Targeted tau protein degradation: a promising therapeutic approach for tauopathies

Tauopathies are a spectrum of diseases characterized by the pathological aggregation of tau proteins. Several therapeutic strategies have been developed to treat or stop the progression of these diseases, but all have failed in clinical trials. One potential reason for these failures is that disease-causing proteins are resilient to treatment with conventional drugs since they lack a predefined monomeric structure and an active binding site.

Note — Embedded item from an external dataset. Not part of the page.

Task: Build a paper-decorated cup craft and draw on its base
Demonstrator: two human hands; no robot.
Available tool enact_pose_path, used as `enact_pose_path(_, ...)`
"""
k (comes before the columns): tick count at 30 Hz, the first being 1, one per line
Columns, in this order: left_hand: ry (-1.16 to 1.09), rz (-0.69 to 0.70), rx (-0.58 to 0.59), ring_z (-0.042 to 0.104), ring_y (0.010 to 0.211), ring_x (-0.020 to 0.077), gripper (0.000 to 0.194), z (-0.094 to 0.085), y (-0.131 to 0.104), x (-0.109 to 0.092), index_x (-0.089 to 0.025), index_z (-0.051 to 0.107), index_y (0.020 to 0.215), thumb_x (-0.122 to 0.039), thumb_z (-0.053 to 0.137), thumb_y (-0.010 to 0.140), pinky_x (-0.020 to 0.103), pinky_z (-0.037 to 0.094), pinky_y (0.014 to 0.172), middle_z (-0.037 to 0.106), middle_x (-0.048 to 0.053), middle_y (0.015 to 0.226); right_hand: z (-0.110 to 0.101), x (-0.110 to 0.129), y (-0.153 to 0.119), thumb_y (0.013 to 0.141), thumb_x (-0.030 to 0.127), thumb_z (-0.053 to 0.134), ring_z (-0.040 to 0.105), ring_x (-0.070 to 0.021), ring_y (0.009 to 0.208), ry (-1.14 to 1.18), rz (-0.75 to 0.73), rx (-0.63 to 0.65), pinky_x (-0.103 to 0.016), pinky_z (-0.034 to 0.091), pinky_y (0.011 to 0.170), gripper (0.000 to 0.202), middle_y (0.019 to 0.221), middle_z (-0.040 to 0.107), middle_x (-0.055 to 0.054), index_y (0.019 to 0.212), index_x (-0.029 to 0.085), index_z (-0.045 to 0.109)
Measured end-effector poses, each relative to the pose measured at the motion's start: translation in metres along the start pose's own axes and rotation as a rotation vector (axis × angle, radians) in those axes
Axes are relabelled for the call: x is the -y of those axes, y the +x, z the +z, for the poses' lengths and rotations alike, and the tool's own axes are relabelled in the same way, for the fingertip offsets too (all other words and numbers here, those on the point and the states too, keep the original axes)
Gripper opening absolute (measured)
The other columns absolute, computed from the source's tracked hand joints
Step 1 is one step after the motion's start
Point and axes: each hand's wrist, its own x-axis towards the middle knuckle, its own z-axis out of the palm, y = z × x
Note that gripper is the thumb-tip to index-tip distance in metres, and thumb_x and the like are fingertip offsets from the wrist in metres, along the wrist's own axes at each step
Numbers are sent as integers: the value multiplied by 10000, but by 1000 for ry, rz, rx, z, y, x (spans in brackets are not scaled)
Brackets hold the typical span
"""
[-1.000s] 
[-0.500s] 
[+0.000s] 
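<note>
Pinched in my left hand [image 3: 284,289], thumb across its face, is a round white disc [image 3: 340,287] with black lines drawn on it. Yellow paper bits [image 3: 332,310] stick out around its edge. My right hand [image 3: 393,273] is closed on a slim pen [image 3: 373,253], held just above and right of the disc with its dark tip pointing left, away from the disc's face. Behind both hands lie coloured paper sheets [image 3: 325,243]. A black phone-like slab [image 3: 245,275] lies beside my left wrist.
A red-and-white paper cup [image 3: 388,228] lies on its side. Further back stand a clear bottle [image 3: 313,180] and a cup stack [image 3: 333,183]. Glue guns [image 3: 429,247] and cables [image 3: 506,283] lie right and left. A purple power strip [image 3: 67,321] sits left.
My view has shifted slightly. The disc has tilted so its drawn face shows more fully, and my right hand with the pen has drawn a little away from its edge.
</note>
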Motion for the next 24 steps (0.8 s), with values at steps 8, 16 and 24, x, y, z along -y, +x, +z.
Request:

Tau is an intrinsically disordered protein; paradoxically, its flexible conformation makes it an ideal candidate for targeted protein degradation (TPD) approaches, which bypass the need for structured binding pockets by inducing proximity-based recruitment to degradative machinery. TPD uses bifunctional molecules to recruit proteins to the ubiquitin-proteasome system (UPS) or autophagy-lysosomal pathways, overcoming limitations of traditional small-molecule inhibitors (SMIs). As these technologies have been effective in degrading several disease-related proteins, they hold significant promise for treating tauopathies caused by protein aggregation. Herein, we review the tau structure and functions, summarize the main post-translational modifications (PTMs) of tau including those causing pathological aggregation of tau, the major degradative cellular machinery and their defects in pathological state, and discuss the advantages and current progress of targeted protein degradation strategies compared to traditional approaches.